__Exercise data__
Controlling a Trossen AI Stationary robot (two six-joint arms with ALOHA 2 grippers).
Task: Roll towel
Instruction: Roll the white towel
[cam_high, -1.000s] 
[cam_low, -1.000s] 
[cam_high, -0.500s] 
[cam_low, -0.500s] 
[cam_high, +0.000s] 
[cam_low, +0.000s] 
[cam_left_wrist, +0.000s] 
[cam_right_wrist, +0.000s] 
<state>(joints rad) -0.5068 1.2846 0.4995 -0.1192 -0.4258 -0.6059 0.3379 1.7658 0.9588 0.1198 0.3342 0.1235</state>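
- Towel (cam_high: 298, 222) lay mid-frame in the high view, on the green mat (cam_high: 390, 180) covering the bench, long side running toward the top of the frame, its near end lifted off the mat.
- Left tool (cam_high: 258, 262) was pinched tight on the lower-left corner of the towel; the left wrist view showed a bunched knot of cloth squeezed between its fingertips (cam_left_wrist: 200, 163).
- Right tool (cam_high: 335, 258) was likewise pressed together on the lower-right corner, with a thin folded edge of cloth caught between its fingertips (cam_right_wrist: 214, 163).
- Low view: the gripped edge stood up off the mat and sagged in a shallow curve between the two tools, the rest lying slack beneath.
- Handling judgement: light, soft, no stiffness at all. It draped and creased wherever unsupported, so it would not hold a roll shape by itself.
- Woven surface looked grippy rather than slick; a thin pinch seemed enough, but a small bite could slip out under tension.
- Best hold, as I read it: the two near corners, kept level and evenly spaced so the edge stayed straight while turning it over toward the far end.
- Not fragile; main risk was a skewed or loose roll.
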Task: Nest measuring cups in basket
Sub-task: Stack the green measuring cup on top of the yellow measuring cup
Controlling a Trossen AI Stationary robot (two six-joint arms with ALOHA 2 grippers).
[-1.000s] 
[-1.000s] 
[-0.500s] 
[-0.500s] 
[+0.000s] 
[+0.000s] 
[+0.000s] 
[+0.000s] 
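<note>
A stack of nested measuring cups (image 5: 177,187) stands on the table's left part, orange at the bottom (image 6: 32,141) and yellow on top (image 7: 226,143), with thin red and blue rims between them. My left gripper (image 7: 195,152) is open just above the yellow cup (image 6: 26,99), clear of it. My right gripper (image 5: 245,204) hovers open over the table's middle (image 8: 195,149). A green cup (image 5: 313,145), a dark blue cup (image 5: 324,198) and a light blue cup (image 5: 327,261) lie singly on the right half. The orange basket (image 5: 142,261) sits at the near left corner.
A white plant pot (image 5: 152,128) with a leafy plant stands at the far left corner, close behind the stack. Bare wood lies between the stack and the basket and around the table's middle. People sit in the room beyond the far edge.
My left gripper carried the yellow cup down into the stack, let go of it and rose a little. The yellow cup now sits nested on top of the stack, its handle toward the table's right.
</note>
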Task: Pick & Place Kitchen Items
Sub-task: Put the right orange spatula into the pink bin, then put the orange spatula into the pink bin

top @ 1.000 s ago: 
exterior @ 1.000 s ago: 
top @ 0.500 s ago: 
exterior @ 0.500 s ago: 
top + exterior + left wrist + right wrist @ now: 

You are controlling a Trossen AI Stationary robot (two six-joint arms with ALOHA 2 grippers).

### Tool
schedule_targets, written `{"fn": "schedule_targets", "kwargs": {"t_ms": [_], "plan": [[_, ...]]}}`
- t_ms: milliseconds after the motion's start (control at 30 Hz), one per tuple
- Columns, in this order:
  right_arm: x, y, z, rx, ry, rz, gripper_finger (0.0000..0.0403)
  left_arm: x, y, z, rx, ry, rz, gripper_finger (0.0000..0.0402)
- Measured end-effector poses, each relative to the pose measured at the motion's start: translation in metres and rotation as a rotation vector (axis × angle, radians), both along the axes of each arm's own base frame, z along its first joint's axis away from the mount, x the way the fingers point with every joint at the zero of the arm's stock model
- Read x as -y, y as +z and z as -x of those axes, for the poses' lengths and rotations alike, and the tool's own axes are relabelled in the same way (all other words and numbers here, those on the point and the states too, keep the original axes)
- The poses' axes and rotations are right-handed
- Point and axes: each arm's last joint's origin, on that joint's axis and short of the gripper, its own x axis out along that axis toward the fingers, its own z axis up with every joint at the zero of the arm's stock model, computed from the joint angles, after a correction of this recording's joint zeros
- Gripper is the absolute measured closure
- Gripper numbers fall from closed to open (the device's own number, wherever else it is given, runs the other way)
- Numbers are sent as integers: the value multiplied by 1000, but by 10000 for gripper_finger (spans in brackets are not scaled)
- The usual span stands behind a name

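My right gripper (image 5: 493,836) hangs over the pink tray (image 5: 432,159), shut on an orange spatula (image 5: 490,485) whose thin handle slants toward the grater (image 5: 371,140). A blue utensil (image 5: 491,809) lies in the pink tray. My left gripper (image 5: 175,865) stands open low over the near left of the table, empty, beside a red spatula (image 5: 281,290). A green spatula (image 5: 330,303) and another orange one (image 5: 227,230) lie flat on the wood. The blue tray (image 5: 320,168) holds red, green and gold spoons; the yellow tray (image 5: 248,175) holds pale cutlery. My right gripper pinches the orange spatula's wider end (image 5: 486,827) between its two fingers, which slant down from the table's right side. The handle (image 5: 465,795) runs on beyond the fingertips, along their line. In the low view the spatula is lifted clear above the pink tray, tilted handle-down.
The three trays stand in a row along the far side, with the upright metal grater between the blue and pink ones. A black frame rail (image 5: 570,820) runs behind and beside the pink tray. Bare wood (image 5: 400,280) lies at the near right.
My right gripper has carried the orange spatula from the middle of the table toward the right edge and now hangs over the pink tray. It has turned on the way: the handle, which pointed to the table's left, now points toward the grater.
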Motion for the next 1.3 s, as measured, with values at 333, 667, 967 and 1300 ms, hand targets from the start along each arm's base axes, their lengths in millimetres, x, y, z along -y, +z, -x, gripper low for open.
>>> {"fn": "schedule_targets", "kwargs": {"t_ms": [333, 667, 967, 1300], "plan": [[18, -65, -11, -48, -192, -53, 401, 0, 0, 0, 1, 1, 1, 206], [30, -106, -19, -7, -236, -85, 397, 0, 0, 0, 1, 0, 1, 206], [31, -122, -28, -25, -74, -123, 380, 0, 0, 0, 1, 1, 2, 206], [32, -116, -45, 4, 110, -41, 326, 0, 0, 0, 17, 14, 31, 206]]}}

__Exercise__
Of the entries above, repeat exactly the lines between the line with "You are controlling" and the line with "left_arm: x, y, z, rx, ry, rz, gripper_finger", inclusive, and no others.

__Problem solution__
You are controlling a Trossen AI Stationary robot (two six-joint arms with ALOHA 2 grippers).

### Tool
schedule_targets, written `{"fn": "schedule_targets", "kwargs": {"t_ms": [_], "plan": [[_, ...]]}}`
- t_ms: milliseconds after the motion's start (control at 30 Hz), one per tuple
- Columns, in this order:
  right_arm: x, y, z, rx, ry, rz, gripper_finger (0.0000..0.0403)
  left_arm: x, y, z, rx, ry, rz, gripper_finger (0.0000..0.0402)

Nothing more remains to be added to this answer.